There are a number of websites out there, such as this one from the Smithsonian, that discuss human evolution and the fossil evidence for human evolution. They vary in quality and completeness and you might be tempted to ignore yet another. That would be a mistake with Hominin.net
Hominin.net is the brainchild of Kambiz Kamrani – former/future blogger of Anthropology.net – and it promises to be a good one. The project is still in its infancy, but one can see the outlines of a really useful resource. Hominin.net is going to be a database of all known hominin fossils (at this point there are only 30 specimens listed) along with a time line, Google Earth maps showing locations, pictures of the specimens and links to the publication the specimen was originally described in. Additionally, any paper or book that uses/mentions the specimen will be included. Kambiz is also promising Embeddable snippets of fossils to be used in blogs and websites and RSS feeds to provide updates on fossils and references as they are added. Currently the site is divided into eight sections (Home, Map, Specimens, Taxonomy, Timeline, Publications, Authors, and About). The map page locates each specime on Google Maps. The specimen lists each specimen by specimen number (e.g. AL 288-1 rather than “Lucy”) and species (so that you know Omo-323-1976-896 is a specimen of Australopithecus [Paranthropus] boisei for example). The taxonomy page provides a list of species covered (at this point the 30 specimens in the database represent 23 species of hominin). Each species name is linked to all the specimens of that species in the database.
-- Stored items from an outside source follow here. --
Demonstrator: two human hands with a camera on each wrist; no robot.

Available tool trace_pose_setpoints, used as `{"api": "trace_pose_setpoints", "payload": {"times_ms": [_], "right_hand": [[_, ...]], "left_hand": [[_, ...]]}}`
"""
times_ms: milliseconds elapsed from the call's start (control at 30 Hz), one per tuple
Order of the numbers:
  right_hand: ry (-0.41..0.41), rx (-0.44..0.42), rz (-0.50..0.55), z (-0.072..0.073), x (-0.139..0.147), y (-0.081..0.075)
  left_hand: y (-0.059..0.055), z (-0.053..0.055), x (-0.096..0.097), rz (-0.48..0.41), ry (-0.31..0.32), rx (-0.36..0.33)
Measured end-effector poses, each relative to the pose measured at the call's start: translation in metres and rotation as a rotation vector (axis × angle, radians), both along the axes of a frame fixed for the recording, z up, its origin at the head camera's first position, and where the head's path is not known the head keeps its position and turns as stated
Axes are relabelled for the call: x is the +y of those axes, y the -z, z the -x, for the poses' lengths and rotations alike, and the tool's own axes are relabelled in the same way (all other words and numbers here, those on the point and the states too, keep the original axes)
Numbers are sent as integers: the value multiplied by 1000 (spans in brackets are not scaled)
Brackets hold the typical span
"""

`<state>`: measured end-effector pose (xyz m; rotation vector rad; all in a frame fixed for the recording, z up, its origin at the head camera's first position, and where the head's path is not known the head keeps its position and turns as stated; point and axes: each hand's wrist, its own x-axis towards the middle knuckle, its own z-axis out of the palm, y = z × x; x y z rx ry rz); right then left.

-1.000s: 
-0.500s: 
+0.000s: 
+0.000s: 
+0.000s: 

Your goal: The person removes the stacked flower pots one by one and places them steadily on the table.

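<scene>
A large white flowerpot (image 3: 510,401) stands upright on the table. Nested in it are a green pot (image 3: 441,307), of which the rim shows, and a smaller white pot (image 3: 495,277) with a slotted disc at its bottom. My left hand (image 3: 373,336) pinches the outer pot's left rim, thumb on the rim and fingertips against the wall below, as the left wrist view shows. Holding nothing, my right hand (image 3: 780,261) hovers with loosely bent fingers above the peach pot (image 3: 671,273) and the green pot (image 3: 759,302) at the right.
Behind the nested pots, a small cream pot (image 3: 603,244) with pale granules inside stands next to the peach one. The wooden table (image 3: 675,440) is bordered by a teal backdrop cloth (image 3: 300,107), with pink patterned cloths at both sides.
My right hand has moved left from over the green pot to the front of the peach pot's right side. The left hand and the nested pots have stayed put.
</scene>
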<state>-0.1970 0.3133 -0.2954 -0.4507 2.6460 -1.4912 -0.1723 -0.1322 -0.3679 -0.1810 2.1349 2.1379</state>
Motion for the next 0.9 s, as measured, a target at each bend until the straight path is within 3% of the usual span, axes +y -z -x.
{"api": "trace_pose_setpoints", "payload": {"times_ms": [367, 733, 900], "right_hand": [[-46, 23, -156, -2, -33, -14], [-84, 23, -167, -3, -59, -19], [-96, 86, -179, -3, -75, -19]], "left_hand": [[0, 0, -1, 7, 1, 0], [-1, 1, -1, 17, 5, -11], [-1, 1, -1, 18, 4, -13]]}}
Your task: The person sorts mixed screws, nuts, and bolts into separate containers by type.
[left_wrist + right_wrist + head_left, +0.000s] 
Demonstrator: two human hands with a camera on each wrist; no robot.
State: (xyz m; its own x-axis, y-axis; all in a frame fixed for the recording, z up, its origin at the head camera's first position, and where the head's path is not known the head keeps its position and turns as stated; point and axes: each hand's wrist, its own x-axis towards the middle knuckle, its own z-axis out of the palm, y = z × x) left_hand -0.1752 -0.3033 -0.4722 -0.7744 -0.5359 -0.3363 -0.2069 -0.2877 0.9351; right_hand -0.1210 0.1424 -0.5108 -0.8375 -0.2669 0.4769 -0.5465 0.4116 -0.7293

The timeline plots each specimen by date. Clicking on the specimen number brings up a small tag that provides the species name and date of the specimen. This, by itself, will be an extremely useful resource. The publication page has links to books and papers that describe or use the specimens in the database. The author page does much the same but allows you (or will allow you) to find all the relevant papers by a given author. The about page is self explanatory and also links to a page were you can submit specimens or references for inclusion in the database. It also includes a list of planned features and known bugs.
Kambiz tells me he is looking for one or more volunteers who know Python and would be willing to donate their time and Python programming expertise to help with some of the coding.
As I mentioned above the project is still in its infancy, but has a lot of promise and, I think, is going to grow into one of the more valuable resources on the web.